Investigators have signalled that spatial disorientation contributed to the fatal crash, which occurred just 1min 13s after departure from Sochi on 25 December last year.

The document extract – which carries no official markings but appears consistent with the format of Russian government inquiries – has not been independently authenticated by FlightGlobal.

But it states that the aircraft (RA-85572), arriving from Chkalovsky airfield near Moscow, had been parked at Sochi for nearly 4h for refuelling before departing for Latakia in Syria.

The captain of the aircraft, while taxiing out, had experienced "difficulty" in determining location on the airport, the document adds, owing to the "complex" taxiway system and the two intersecting runways at Sochi.

Take-off commenced from runway 24 at 05:24 with a heading of 238°.

But just 7s into the roll, with the Tu-154 travelling at 38kt (70km/h), the captain started remarking – with a degree of stress – about the take-off heading.

Use of "abnormal vocabulary" and heightened "emotional tension" in this early phase resulted in the captain's reduced control of take-off parameters and the "diversion" of the crew from its functional duties, says the document.

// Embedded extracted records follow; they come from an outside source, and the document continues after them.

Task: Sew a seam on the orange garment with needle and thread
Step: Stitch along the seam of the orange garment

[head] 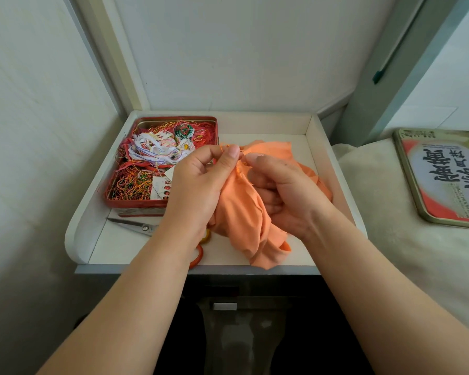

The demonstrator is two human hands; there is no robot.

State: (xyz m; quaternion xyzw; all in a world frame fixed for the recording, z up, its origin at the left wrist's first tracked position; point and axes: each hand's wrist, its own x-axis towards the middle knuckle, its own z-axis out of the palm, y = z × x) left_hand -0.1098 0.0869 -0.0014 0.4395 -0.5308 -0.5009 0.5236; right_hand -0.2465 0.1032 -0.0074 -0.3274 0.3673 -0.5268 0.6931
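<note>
The orange garment [241,209] hangs bunched between both hands above the white tray table [320,158]. My left hand [201,182] pinches its frayed upper edge between thumb and fingers, with orange thread ends sticking out there. My right hand [284,190] curls round the cloth from the right, its thumb and forefinger meeting the left fingertips at the edge. The needle is too small to make out. A red tin [136,204] full of tangled coloured threads [157,155] stands at the tray's left.
Scissors [136,226] with orange handles [198,255] lie in front of the tin, partly under my left wrist. The tin's lid [444,180] rests on a cream blanket [385,212] to the right. Raised rims edge the tray; walls close in on the left and behind.
</note>
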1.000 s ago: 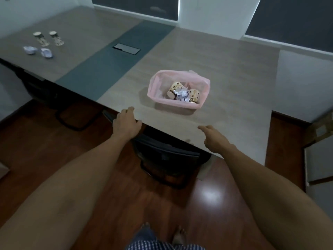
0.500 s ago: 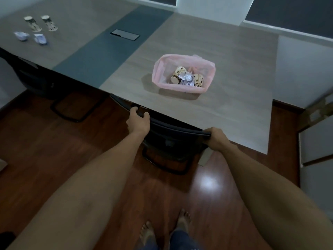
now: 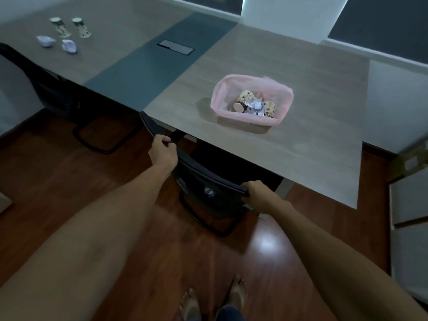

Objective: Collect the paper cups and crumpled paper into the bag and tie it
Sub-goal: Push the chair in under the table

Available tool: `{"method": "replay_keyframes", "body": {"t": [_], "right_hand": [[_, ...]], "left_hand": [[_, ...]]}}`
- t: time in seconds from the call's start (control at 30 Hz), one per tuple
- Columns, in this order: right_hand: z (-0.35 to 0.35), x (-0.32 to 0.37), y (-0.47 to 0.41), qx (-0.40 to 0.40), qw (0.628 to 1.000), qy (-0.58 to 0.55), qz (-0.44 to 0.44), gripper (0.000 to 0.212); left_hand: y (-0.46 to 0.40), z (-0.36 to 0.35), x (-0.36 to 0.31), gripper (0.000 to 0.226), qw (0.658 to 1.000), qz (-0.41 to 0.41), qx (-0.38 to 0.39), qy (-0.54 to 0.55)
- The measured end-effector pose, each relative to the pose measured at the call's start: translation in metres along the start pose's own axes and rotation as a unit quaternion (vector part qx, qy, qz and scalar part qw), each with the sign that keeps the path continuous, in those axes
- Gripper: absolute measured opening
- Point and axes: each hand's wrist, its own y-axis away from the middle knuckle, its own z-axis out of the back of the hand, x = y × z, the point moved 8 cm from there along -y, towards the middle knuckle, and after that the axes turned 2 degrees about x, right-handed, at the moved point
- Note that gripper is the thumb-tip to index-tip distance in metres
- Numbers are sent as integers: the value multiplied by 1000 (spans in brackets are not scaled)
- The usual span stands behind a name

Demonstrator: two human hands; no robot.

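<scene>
The pink bag [image 3: 252, 98] is sitting open on the table [image 3: 312, 144], holding cups and crumpled paper, well beyond both hands. The left hand [image 3: 163, 154] and right hand [image 3: 259, 195] are curling around the chair back [image 3: 208, 179], nearer.

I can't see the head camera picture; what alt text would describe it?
A person's left hand and right hand grip the back of a black office chair tucked under a grey wooden table. On the table sits an open pink plastic bag holding paper cups and crumpled paper.
</scene>
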Motion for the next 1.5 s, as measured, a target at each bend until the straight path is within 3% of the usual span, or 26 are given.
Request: {"method": "replay_keyframes", "body": {"t": [0.2,0.4,0.63,0.9,1.0,1.1,1.17,1.23,1.37,1.5], "right_hand": [[-42,81,-24,63,993,62,74,17],[-69,157,-46,62,986,84,133,22],[-107,237,-76,29,986,26,161,20],[-137,292,-97,65,983,-76,157,8],[-122,281,-99,78,984,-67,144,14],[-99,238,-104,70,991,-36,112,16],[-81,200,-112,38,996,-31,77,11],[-68,170,-120,26,998,-35,48,20],[-51,134,-137,40,998,-32,38,37],[-51,110,-164,69,996,-42,49,35]], "left_hand": [[-28,51,24,19,999,-41,-15,-7],[-28,90,54,38,998,-48,-34,-8],[-48,142,82,38,996,-26,-78,-23],[-60,177,84,38,988,-5,-114,-106],[-48,180,69,35,977,-42,-130,-162],[-32,170,44,33,954,-131,-131,-237],[-25,154,32,34,949,-167,-97,-250],[-23,133,28,35,951,-185,-53,-240],[-24,86,43,38,962,-164,11,-219],[-27,37,79,46,973,-94,48,-203]]}}
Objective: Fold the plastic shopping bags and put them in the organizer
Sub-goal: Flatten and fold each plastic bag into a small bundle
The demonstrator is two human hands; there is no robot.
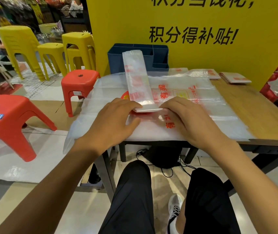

After a 34s run, the Tu-154 lifted off with a pitch of 4° at a speed of 162kt (300km/h). The captain increased the pitch to 15° after retracting the undercarriage, then pushed the control column forward.

The captain ordered the flaps retracted at a height of 157m, which was a "departure" from the 500m agreed before flight, the document states.

While the flaps were being retracted and the stabiliser adjusted, the captain continued to push the control column forward. The aircraft reached 231m and started descending.

As it passed 218m – just 1min 3s into the flight – it was flying at 201kt, pitched 1.5° nose-down, and the descent rate of 1,180-1,575ft/min triggered the aircraft's hazardous approach warning system, designed to prevent a collision with terrain.

The document says the activation of the warning coincided with "erratic" movement by the captain of the control wheel, which was rolled 10.7° to the right then 53.5° left, while the left foot pedal was pressed and the control column was pulled. It states that the Tu-154 started banking sharply to the left, adding that the captain was experiencing spatial disorientation.

Crew members informed the captain about the hazardous approach warning and the loss of altitude. But by the time the aircraft was just 90m above the surface of the sea, it was descending at over 3,900ft/min at 250kt, with a 27° left bank, and unable to avoid impact with the sea.

The bank increased to 35° at 67m and the crew received a left-bank angle warning which prompted, at 34m, a hard maximum deflection of the control wheel to the right. But the Tu-154 struck the water with a bank of 50°, on a north-easterly heading, at nearly 6,000ft/min.

None of the 92 occupants survived the impact, some 1,270m from the coast and 340m to the left of the extended runway 24 centreline. The document says the "absence of an adequate reaction" from the captain to the crew's remarks, as well as audio and visual signals, as well as the lack of flight control to correct the descent led to the crash.